„Twoją najcenniejszą umiejętnością jest zdolność koncentracji” Jeff Walker
Nie ma co czekać na ślepy los. Trzeba brać życie w swoje ręce. Sobotni poranek rozpocząłem aktywnie.
Całkowicie na luzie. Finałowy start potraktowałem jako ukoronowanie całego przedsięwzięcia i pozwoliłem, by nogi same mnie niosły. W tym wydaniu czas dotarcia na metę nie miał znaczenia. Swoje już nabiegałem. Poniżej relacja z Finału XIV Zimowych Biegów Górskich Falenica 2017.
Po zimie pozostało jedynie wspomnienie, nie mniej jednak dzięki temu mogliśmy sobie przypomnieć, że znajdujemy się na wydmie, kiedy to nasze stopy grzęzły w piasku.
Dosłownie za chwilę zamknę cały cykl. Emocje rosną…
Niecierpliwy moment wyczekiwania na pamiątkowy medal.
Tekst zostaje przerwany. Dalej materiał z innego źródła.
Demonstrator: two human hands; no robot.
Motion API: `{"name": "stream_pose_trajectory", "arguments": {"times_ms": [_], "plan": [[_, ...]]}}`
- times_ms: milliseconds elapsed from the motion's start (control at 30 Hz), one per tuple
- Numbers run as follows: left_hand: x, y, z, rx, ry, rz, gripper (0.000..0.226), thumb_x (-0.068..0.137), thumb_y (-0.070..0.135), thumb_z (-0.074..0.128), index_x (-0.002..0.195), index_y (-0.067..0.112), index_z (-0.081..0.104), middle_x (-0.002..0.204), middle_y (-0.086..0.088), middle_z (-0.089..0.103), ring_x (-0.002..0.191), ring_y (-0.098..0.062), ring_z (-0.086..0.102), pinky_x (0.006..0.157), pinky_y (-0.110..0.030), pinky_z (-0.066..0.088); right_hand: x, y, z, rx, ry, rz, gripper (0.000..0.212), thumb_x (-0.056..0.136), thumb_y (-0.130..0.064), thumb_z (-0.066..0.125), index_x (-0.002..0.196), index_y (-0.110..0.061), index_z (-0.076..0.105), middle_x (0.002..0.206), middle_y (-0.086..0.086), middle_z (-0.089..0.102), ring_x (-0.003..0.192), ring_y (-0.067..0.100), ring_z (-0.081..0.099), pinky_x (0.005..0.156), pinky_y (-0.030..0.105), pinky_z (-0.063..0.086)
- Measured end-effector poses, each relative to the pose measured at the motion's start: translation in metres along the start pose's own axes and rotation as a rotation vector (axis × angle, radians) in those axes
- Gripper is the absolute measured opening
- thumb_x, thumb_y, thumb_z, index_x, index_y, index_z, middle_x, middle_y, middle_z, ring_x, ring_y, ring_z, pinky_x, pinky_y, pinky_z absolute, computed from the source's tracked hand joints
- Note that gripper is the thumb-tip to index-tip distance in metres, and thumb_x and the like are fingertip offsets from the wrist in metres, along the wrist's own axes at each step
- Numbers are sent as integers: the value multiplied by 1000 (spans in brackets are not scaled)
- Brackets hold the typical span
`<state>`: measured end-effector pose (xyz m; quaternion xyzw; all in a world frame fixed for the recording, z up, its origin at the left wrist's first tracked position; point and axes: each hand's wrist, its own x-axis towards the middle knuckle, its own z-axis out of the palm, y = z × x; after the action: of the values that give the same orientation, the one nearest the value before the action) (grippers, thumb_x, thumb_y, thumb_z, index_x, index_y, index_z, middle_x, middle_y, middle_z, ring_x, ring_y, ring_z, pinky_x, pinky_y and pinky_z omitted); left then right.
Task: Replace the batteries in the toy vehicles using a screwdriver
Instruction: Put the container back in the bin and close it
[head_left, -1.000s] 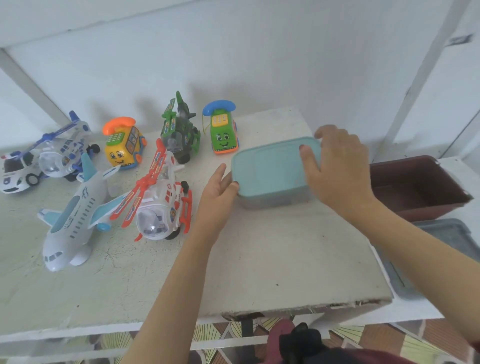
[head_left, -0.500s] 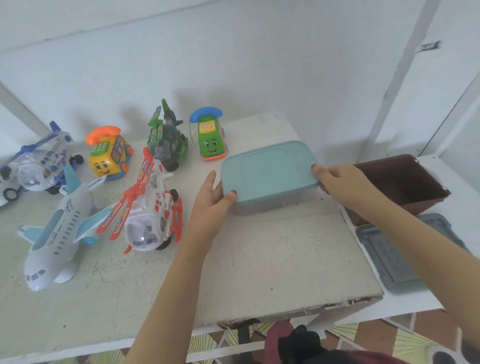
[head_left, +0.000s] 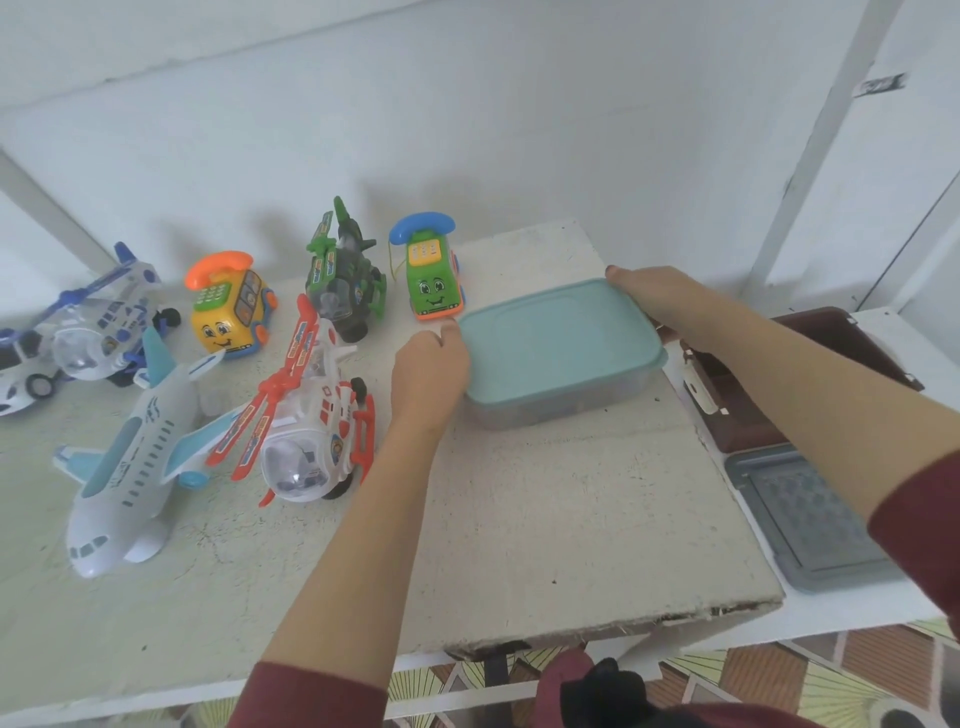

Nauczony doświadczeniami z poprzednich lat ubrałem się ciepło.
Organizatorzy ponownie nas zaskoczyli, do końca nie pokazując jak będzie wyglądał pamiątkowy medal w tym sezonie.
Naprawdę zacnie biega się w doborowym towarzystwie. Dzięki wszystkim za ten wspaniały czas. To był naprawdę inspirujący cykl biegowy. Zapewne do zobaczenia w kolejnym sezonie.
Zasłużyłem na zimnego kapsla. To już 4 rok z rzędu walczyłem z samym sobą na falenickiej wydmie. Są powody do zadowolenia.